Early Retirement Extreme – Yes or No?

Seen at Rila Monastery in Bulgaria – a great place to get some distance between you and your job.

Saving is a key concept for anybody who strives for a frugal life.

Saving can add a lot of freedom and control to your life, because it means to think about what you really need, and to do spending and consumption more consciously. And it can free you from the rat-race, as it will curb your need to ever increase your income.

However, I am not a friend of saving on its own sake, and I am so far not yet fully convinced by the concept of early retirement extreme (ERE), which discussed a lot in the frugal community.

I sure respect this approach, and I find it very stimulating reading about it, as it teaches a lot on how to renounce unnecessary consumption and wasting money. But I see certain risks in ERE as well and generally in relying too much on saving alone.

Here are a few of my doubts:

  • A job, if it’s the right one, and if it allows for a good life-work-balance, can add social contacts, variety and even some meaning to your life.
    Important is that you like the job more or less, that it pays good and that you are free to a certain degree and don’t have to work too much (Middle-Way).
    This is not easy, because often there seems to be only the choice to not work at all, or work like hell. However, a goal should be (a) to find a job that lies in the middle and (b) make your superiors accept that you need some idling every now and then and a lot of spare-time for yourself and your family, hobbies, friends, social life etc.
  • Too much free time might get you bored.
    Of course if you have a really time intensive hobby or if you plan to make up your own business this is not the case. But in the later case it means only that you are optimizing your job and don’t give up working entirely.
  • Saving for savings sake is dangerous.
    Especially in these times of global financial distress you can never be sure if your savings will be there tomorrow. And if they are not then it’s very comforting to still have a job or another source of income.
  • At least in Germany, a lot of people “over-safe”.
    They accumulate money for money’s sake. They work a hell of a lot, buy houses, pile up bank accounts and feed retirement plans. And then later they miss out spending the money they accumulated because they got used to only accumulate or the savings are gone due to inflation or financial distress. I know a couple of examples of that type quite close (…unfortunately not close enough to inherit their assets later…).

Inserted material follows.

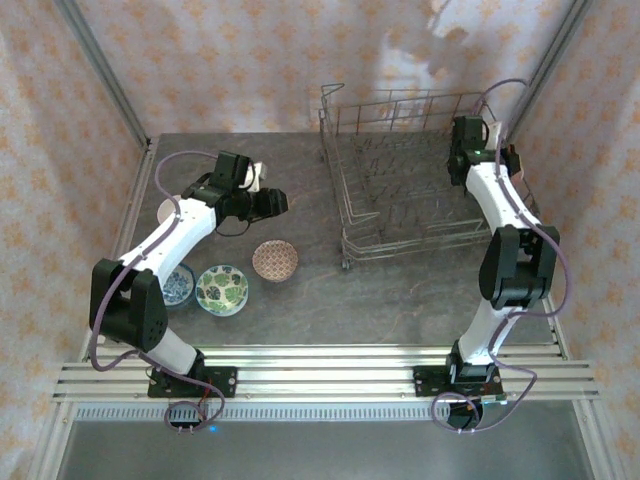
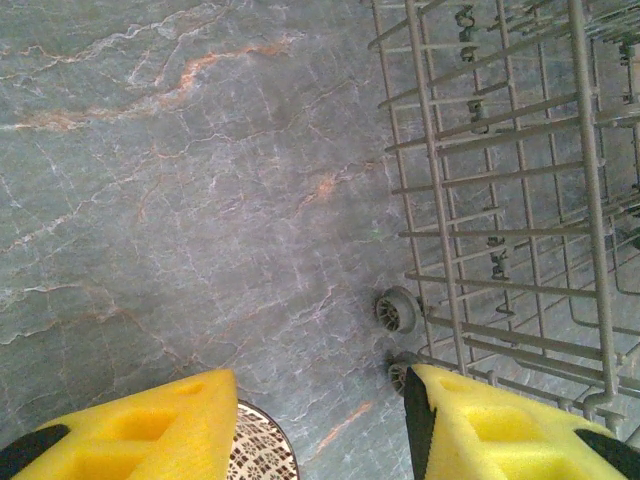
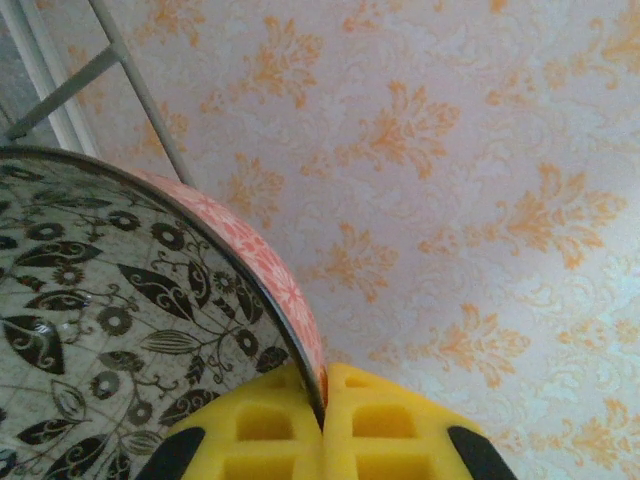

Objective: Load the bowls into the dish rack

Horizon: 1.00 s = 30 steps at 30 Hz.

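1. Right pincer pinches the rim of a pink-walled, leaf-patterned ceramic bowl, at the right edge of the grey wire dish rack, upper right of the top view.
2. Left pincer is spread above the table, with a brown-white patterned bowl at the frame's bottom edge.
3. Step judged: racking. Next: lower the bowl between the tines, then release.

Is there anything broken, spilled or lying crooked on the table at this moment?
Nothing stands out. The dish rack stands level, the brown-white bowl and green floral bowl sit upright on the table, and the right gripper pinches a leaf-patterned bowl by its rim.
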### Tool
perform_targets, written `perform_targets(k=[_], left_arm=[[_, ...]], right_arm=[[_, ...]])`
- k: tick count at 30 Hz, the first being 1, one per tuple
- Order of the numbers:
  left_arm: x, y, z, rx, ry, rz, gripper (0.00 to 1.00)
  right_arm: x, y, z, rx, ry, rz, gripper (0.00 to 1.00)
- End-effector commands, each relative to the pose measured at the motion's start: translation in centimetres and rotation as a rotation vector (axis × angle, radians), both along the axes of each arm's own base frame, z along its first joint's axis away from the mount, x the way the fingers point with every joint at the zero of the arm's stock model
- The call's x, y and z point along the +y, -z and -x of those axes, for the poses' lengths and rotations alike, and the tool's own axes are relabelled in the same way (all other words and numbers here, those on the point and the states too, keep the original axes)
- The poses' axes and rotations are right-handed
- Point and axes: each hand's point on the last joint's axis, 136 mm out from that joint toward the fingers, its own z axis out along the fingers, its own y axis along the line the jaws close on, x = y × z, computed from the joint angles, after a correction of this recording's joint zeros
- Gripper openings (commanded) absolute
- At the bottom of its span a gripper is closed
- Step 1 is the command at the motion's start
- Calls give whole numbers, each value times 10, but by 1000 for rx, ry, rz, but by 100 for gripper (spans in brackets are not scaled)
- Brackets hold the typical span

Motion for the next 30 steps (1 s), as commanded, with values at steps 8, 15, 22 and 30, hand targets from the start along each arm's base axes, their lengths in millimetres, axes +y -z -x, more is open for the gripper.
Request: perform_targets(k=[8,15,22,30], left_arm=[[-1,-3,1,-12,25,-16,49],[-1,-1,2,-17,12,-4,49],[0,-2,5,-22,15,-9,49],[3,0,12,-23,14,-15,49]], right_arm=[[-6,-19,-9,-5,7,114,0],[-1,-29,-2,-4,-18,170,0],[8,-25,-4,33,-24,193,0],[27,-16,-7,66,-53,206,0]])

Other doubts can be found in the great post of Financial Samurai.

So what is the middle-way?

I’d propose the following:

  • Don’t aim at early retirement extreme but reduce work time and take as much time off as possible.
    Aim at having a relaxed job with as little stress and social tensions involved as possible. And try to reduce work time, as generally most people who have a job work rather too much that too less. Aim at doing this job part-time maybe or having some days working from at home to max out your spare-time and freedom. Look for life-work-balance, with life being first priority.
    You should also aim for a regular time off, let’s say 3-5 months sabbatical every 3 years. This will help you maintain health and happiness, and gives you sufficient time every now and then to think about your life in an relaxed atmosphere.
  • Change job first before deciding that you hate working
    Before you decide that working is shit, you might try different jobs, first within your industry or – if that doesn’t help – in a totally different area.
    Because it might well be that it’s not working you hate, but the specific circumstances of your current job.
  • Don’t be afraid of changes
    Think about what your goals are in work-life. E.g. having a fulfilling job, or a relaxed one, or travelling a lot for your company, or have your own business, or solve complicated problems, whatever. Also watch out to only work for an “ok” boss, never for any choleric or for a workaholic or anything. In my opinion these general work-environment is even more important than the actual task you are doing there. Then move into that direction, maybe not in one step, but move!
  • Save and manage well your money and your spending…
    Even if you earn sufficient, always have an eye on your spending and manage your costs as efficiently as possible.
    If you have little income this is obviously important, but if you have high income, it is important as well, as you now are in the great situation that you can save a lot. Funnily enough, most people I see don’t manager their money well, no matter if they earn little or a lot.
  • …but have a goal for saving
    Think about what you are saving for. This might be working part-time or taking a sabbatical or a long vacation. Or setting up/expanding your own business. Or some investments to have an additional stream of income (for me, it clearly is travelling – my great obsession!).
    But I think in most cases it is not advisable to save with the aim to retire at 40 or so. Because you easily can be cheated, you work like hell and save a lot and then you have bad luck, or inflation is coming or whatever, and your savings are gone and you lost a lot of time working like hell instead enjoying life now and here.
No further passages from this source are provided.